Dataset content:
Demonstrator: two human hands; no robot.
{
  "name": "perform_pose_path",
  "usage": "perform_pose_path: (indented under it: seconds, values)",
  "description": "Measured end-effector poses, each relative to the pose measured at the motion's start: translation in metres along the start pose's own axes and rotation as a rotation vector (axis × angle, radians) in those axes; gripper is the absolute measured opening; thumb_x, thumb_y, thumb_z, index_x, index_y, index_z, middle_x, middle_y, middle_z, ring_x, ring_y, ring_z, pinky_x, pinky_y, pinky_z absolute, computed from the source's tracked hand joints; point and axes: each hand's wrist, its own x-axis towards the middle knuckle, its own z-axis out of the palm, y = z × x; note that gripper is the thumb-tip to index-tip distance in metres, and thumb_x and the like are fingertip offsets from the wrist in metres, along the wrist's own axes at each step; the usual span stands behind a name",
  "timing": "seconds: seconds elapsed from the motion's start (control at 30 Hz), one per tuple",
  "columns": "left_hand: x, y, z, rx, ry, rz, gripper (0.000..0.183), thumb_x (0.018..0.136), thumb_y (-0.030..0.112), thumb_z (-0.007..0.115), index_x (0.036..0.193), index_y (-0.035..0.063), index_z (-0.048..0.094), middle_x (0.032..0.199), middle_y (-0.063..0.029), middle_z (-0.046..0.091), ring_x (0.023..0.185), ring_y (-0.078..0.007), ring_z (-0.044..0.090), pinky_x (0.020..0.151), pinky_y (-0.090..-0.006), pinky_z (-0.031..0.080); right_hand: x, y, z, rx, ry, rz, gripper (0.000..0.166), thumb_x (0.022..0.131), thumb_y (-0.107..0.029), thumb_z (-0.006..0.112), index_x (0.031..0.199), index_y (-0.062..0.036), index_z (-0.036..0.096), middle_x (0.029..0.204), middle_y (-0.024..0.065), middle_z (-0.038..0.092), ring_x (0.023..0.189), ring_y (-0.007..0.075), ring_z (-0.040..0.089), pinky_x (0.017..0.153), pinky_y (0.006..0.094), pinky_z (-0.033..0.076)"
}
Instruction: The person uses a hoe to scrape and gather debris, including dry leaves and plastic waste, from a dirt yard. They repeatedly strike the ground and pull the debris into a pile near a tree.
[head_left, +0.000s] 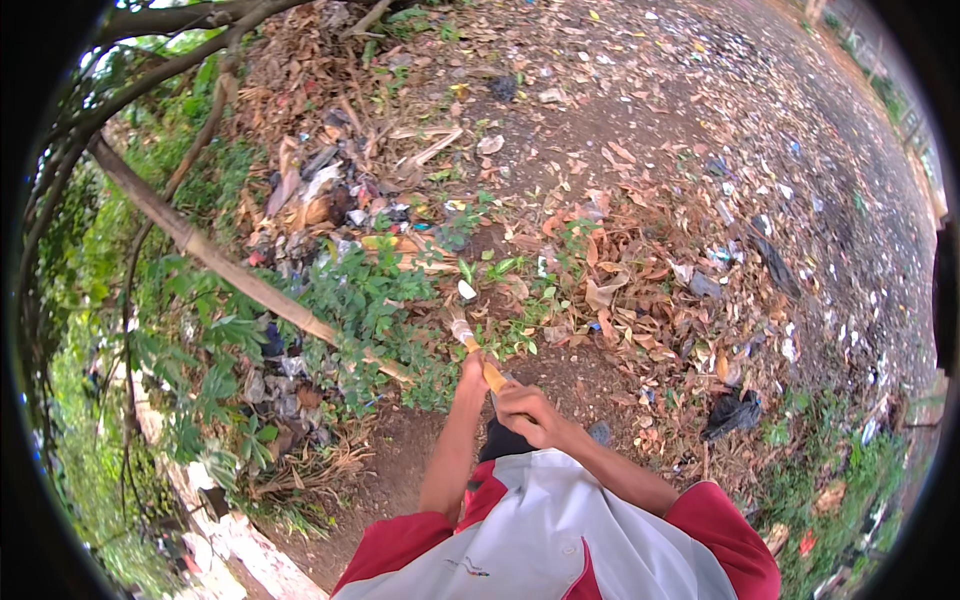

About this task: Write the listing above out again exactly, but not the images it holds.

Response box:
Demonstrator: two human hands; no robot.
{
  "name": "perform_pose_path",
  "usage": "perform_pose_path: (indented under it: seconds, values)",
  "description": "Measured end-effector poses, each relative to the pose measured at the motion's start: translation in metres along the start pose's own axes and rotation as a rotation vector (axis × angle, radians) in those axes; gripper is the absolute measured opening; thumb_x, thumb_y, thumb_z, index_x, index_y, index_z, middle_x, middle_y, middle_z, ring_x, ring_y, ring_z, pinky_x, pinky_y, pinky_z absolute, computed from the source's tracked hand joints; point and axes: each hand's wrist, its own x-axis towards the middle knuckle, its own z-axis out of the palm, y = z × x; note that gripper is the thumb-tip to index-tip distance in metres, and thumb_x and the like are fingertip offsets from the wrist in metres, along the wrist's own axes at each step; the usual span stands behind a name",
  "timing": "seconds: seconds elapsed from the motion's start (control at 30 Hz), one per tuple",
  "columns": "left_hand: x, y, z, rx, ry, rz, gripper (0.000..0.183), thumb_x (0.018..0.136), thumb_y (-0.030..0.112), thumb_z (-0.007..0.115), index_x (0.036..0.193), index_y (-0.035..0.063), index_z (-0.048..0.094), middle_x (0.032..0.199), middle_y (-0.063..0.029), middle_z (-0.046..0.091), ring_x (0.023..0.185), ring_y (-0.078..0.007), ring_z (-0.044..0.090), pinky_x (0.020..0.151), pinky_y (-0.090..-0.006), pinky_z (-0.031..0.080); right_hand: x, y, z, rx, ry, rz, gripper (0.000..0.166), thumb_x (0.022..0.131), thumb_y (-0.107..0.029), thumb_z (-0.006..0.112), index_x (0.031..0.199), index_y (-0.062..0.036), index_z (-0.036..0.096), middle_x (0.029..0.204), middle_y (-0.024..0.065), middle_z (-0.038..0.092), ring_x (0.023..0.189), ring_y (-0.007..0.075), ring_z (-0.040..0.089), pinky_x (0.017..0.153), pinky_y (0.006..0.094), pinky_z (-0.033..0.076)"
}
Instruction: The person uses a hoe to scrape and gather debris, including dry leaves and plastic waste, from a dirt yard. They repeatedly strike the ground and pull the debris into a pile near a tree.
[head_left, +0.000s] 

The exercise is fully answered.